/Retail-

Primary LanguageHTML

Retail-

DESCRIPTION

Problem Statement

Demand Forecast is one of the key tasks in Supply Chain and Retail Domain in general. It is key in effective operation and optimization of retail supply chain. Effectively solving this problem requires knowledge about a wide range of tricks in Data Sciences and good understanding of ensemble techniques. You are required to predict sales for each Store-Day level for one month. All the features will be provided and actual sales that happened during that month will also be provided for model evaluation. Dataset Snapshot

Training Data Description: Historic sales at Store-Day level for about two years for a retail giant, for more than 1000 stores. Also, other sale influencers like, whether on a particular day the store was fully open or closed for renovation, holiday and special event details, are also provided.

Project Task: Week 1

Exploratory Data Analysis (EDA) and Linear Regression:

  1.  Transform the variables by using data manipulation techniques like, One-Hot Encoding 
    
  2.  Perform an EDA (Exploratory Data Analysis) to see the impact of variables over Sales.
    
  3.  Apply Linear Regression to predict the forecast and evaluate different accuracy metrices like RMSE (Root Mean Squared Error)
      and MAE(Mean Absolute Error) and determine which metric makes more sense. Can there be a better accuracy metric?
      a)      Train a single model for all stores, using storeId as a feature.
      b)      Train separate model for each store.
      c)      Which performs better and Why? [In the first case, parameters are shared and not very free but not in second case]
      d)      Try Ensemble of b) and c). What are the findings?
      e)      Use Regularized Regression. It should perform better in an unseen test set. Any insights??
      f)      Open-ended modeling to get possible predictions.
    

Project Task: Week 2

Other Regression Techniques:

  1. When store is closed, sales = 0. Can this insight be used for Data Cleaning? Perform this and retrain the model. Any benefits of this step?
  2. Use Non-Linear Regressors like Random Forest or other Tree-based Regressors. a) Train a single model for all stores, where storeId can be a feature. b) Train separate models for each store. Note: Dimensional Reduction techniques like, PCA and Tree’s Hyperparameter Tuning will be required. Cross-validate to find the best parameters. Infer the performance of both the models. 3 Compare the performance of Linear Model and Non-Linear Model from the previous observations.
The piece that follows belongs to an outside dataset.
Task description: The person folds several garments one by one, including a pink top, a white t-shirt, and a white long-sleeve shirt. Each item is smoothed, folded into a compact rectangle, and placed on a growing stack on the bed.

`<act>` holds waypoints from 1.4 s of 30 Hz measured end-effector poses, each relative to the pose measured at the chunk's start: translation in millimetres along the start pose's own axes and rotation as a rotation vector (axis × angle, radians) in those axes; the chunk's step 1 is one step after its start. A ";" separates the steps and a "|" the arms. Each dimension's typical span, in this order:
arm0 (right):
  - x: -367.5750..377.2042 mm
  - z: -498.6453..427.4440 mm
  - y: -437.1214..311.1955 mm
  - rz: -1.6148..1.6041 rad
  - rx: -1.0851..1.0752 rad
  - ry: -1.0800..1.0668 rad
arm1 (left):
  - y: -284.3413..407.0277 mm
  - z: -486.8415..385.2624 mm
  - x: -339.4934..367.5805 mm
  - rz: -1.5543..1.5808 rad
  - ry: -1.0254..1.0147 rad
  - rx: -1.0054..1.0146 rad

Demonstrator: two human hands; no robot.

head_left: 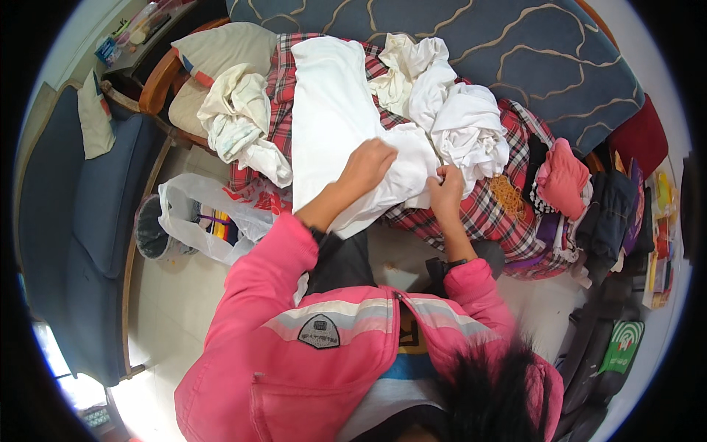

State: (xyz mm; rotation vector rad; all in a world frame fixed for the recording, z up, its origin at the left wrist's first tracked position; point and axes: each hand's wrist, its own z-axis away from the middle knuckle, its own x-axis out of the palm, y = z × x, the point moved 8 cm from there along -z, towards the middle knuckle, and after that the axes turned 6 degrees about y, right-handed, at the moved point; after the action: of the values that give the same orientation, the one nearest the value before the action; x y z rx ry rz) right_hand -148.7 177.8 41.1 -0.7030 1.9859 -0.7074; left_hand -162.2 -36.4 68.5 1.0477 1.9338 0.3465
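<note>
A white garment (334,105) lies spread lengthwise over a red plaid cloth, its lower end hanging toward my knees. My left hand (369,163) is closed on its middle, the fingers curled down into the cloth and the fingertips hidden. At the right, my right hand (448,188) pinches the edge of a shorter, wrinkled part (411,157) of the same white fabric between thumb and fingers. Just beyond that hand sits a crumpled white cloth (469,130), with another cream-white one (409,72) behind it. An off-white crumpled cloth (237,116) lies left of the garment.
The red plaid cloth (469,221) bears a tangle of yellowish rubber bands (506,194) and a pink cloth bundle (563,177). A patterned blue cushion (497,50) rises behind. On the left are a plastic bag (185,221), a bin (154,232) and a blue sofa (94,204).
</note>
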 end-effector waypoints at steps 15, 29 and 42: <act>9.3 9.4 51.1 -0.170 0.329 -0.111 | -63.5 -119.3 74.0 0.186 -0.412 -0.269; 2.5 -0.2 5.3 -0.175 0.237 -0.026 | -17.1 84.0 23.9 0.018 -0.319 -0.270; 74.2 54.8 -126.7 -0.321 -0.469 -0.513 | -61.7 155.0 -87.7 0.197 -0.300 -0.677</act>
State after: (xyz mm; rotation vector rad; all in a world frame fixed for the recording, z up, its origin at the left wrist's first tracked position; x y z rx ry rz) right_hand -108.5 28.4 65.8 -1.3561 1.5774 -0.1929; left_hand -48.0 -166.3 -6.4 0.7746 1.2976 0.8352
Which performs better and why?
  3. Train a Time-series model on the data taking time as the only feature. This will be a store-level training. a) Identify yearly trends and seasonal months

Project Task: Week 3

Implementing Neural Networks:

Train a LSTM on the same set of features and compare the result with traditional time-series model. Comment on the behavior of all the models you have built so far Cluster stores using sales and customer visits as features. Find out how many clusters or groups are possible. Also visualize the results. Is it possible to have separate prediction models for each cluster? Compare results with the previous models. Project Task: Week 4

Applying ANN:

  1. Use ANN (Artificial Neural Network) to predict Store Sales.
    a)    Fine-tune number of layers,
    b)    Number of Neurons in each layers .
    c)    Experiment in batch-size.
    d)    Experiment with number of epochs. Carefully observe the loss and accuracy? What are the observations?
    e)    Play with different  Learning Rate  variants of Gradient Descent like Adam, SGD, RMS-prop.
    f)    Which activation performs best for this use case and why?
    g)    Check how it performed in the dataset, calculate RMSE.
    
  2. Use Dropout for ANN and find the optimum number of clusters (clusters formed considering the features: sales and customer visits). Compare model performance with traditional ML based prediction models.
  3. Find the best setting of neural net that minimizes the loss and can predict the sales best. Use techniques like Grid search, cross-validation and Random search.